After the Missouri Court of Appeals cut the massive verdict to $2.1 billion, citing a finding that the conduct of a J&J subsidiary in Missouri could not be imputed to the parent company, it later declined, in the face of J&J’s argument that the verdict was flawed and excessive, to review its ruling, as did the Supreme Court of Missouri, resulting in J&J’s appeal to the U.S. Supreme Court that the verdict be thrown out entirely. The manufacturer currently faces 25,000 lawsuits from plaintiffs who used its talc products and claim they caused their cancers; most of these cases are pending in multidistrict litigation in the US District Court for the District of New Jersey before the Honorable Freda L. Wolfson.
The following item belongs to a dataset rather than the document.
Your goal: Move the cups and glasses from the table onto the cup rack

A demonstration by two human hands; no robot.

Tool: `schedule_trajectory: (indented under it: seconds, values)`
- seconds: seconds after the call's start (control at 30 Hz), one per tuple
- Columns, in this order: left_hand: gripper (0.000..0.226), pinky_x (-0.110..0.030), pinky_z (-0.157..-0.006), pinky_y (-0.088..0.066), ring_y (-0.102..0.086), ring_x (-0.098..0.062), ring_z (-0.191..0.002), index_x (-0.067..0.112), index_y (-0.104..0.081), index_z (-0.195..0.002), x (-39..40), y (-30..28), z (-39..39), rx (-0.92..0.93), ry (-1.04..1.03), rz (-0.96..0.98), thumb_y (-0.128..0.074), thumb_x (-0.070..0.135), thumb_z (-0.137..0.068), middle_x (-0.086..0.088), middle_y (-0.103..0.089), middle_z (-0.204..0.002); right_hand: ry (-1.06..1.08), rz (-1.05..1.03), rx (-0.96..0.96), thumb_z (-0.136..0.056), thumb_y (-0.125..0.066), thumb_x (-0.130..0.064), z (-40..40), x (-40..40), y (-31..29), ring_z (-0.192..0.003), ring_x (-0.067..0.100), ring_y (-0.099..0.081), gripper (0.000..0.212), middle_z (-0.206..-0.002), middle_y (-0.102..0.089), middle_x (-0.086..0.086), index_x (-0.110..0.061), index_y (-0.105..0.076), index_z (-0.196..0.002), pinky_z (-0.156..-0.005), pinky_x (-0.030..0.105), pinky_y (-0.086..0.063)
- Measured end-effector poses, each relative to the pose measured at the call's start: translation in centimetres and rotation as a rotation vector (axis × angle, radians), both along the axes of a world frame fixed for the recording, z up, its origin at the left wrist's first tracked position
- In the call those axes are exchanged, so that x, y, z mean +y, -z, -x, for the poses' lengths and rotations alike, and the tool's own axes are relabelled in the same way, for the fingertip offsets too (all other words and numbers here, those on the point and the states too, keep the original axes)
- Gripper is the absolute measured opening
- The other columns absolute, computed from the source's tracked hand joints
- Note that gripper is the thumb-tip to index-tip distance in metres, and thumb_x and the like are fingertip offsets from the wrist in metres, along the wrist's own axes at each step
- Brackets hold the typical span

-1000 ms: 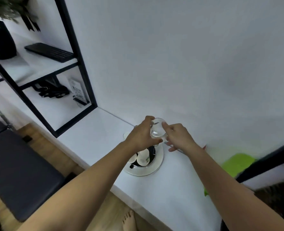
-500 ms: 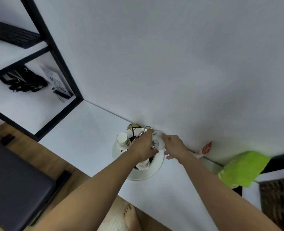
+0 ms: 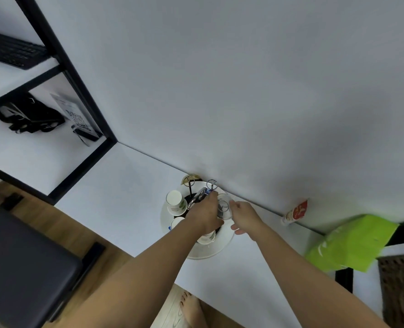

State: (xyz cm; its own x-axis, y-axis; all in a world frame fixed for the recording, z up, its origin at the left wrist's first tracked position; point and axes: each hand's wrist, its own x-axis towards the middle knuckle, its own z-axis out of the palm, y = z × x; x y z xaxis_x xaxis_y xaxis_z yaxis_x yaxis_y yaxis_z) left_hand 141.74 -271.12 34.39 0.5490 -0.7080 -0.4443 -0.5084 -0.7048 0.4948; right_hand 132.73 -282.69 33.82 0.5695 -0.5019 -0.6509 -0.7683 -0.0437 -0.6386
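Note:
The cup rack (image 3: 222, 245) is a round white tray with black wire prongs, standing on the white table (image 3: 115, 192) against the wall. White paper cups (image 3: 175, 201) sit upside down on its prongs; one shows at the rack's left side. A clear glass (image 3: 224, 208) is over a prong at the rack's right side. My left hand (image 3: 205, 215) grips the glass from the left. My right hand (image 3: 244, 215) is just right of the glass, fingers spread, fingertips near its wall. Whether they touch it I cannot tell.
A red and white tube (image 3: 295, 213) lies by the wall to the right, with a green bag (image 3: 352, 242) beyond it. A black-framed shelf (image 3: 77, 91) with a keyboard and black gear stands at the left. A dark bench (image 3: 18, 263) sits below.
The camera has tilted down and the rack shows more fully. Both hands have lowered the glass onto the rack, and my right hand has loosened from it.

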Motion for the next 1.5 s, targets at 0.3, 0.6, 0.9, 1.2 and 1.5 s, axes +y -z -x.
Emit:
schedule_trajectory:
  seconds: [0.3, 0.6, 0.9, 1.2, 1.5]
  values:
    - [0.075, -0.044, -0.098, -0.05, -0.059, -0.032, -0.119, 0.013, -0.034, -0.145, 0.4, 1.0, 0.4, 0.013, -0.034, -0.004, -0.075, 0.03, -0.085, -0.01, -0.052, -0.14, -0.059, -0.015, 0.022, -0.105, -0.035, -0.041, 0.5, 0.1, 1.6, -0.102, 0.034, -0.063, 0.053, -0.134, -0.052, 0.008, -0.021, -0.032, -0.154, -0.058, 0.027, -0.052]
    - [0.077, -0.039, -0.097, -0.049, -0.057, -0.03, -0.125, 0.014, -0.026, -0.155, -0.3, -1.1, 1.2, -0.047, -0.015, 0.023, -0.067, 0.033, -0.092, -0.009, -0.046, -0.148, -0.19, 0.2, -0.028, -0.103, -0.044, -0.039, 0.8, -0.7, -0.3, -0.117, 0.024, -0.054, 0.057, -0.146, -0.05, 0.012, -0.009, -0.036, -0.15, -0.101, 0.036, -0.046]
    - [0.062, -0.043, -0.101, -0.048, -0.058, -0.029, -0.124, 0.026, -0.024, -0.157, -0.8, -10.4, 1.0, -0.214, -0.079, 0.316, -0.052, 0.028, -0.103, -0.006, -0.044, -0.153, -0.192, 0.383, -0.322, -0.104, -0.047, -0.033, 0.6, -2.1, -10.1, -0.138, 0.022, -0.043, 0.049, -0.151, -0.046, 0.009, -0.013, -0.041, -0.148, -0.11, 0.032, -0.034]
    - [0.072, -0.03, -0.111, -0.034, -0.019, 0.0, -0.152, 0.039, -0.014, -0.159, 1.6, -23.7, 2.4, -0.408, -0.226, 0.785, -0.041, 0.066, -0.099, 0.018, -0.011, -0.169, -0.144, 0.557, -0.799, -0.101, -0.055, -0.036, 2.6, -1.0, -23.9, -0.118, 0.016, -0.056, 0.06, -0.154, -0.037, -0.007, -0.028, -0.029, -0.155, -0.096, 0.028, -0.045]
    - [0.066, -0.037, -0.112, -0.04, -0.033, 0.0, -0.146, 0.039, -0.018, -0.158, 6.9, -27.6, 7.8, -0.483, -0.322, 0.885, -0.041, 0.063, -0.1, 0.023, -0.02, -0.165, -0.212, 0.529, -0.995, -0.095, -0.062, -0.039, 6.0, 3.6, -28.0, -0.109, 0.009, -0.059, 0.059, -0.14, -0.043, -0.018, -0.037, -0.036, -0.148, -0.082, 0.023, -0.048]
There are also cases filed in New Jersey, Missouri and California.
In an April, 2020 ruling in the New Jersey MDL, Judge Wolfson in large part rejected J&J’s efforts to bar the testimony of the plaintiffs’ experts who opined that the company’s powder contained talc that in turn had the ability to cause the women’s ovarian cancers. Instead, the judge ruled that most of the expert testimony had the requisite scientific support to satisfy the Daubert standard, which paved the way to future trials in the MDL.
In support of their claims in the St. Louis case, the women pointed to internal documents from the early 1970s that indicate J&J officials had found trace amounts of asbestos in their talc products but never made those findings public; J&J has maintained that its talc products were safe and never contained asbestos.
Notwithstanding their position that decades of global studies prove their product is safe, J&J removed all its signature talc baby powder products off the shelves in the US and Canada in May, 2020, citing an assessment of the company’s portfolio in the wake of the ongoing pandemic and noting a decline in consumer demand as well as “misinformation” circulated about the safety of the product.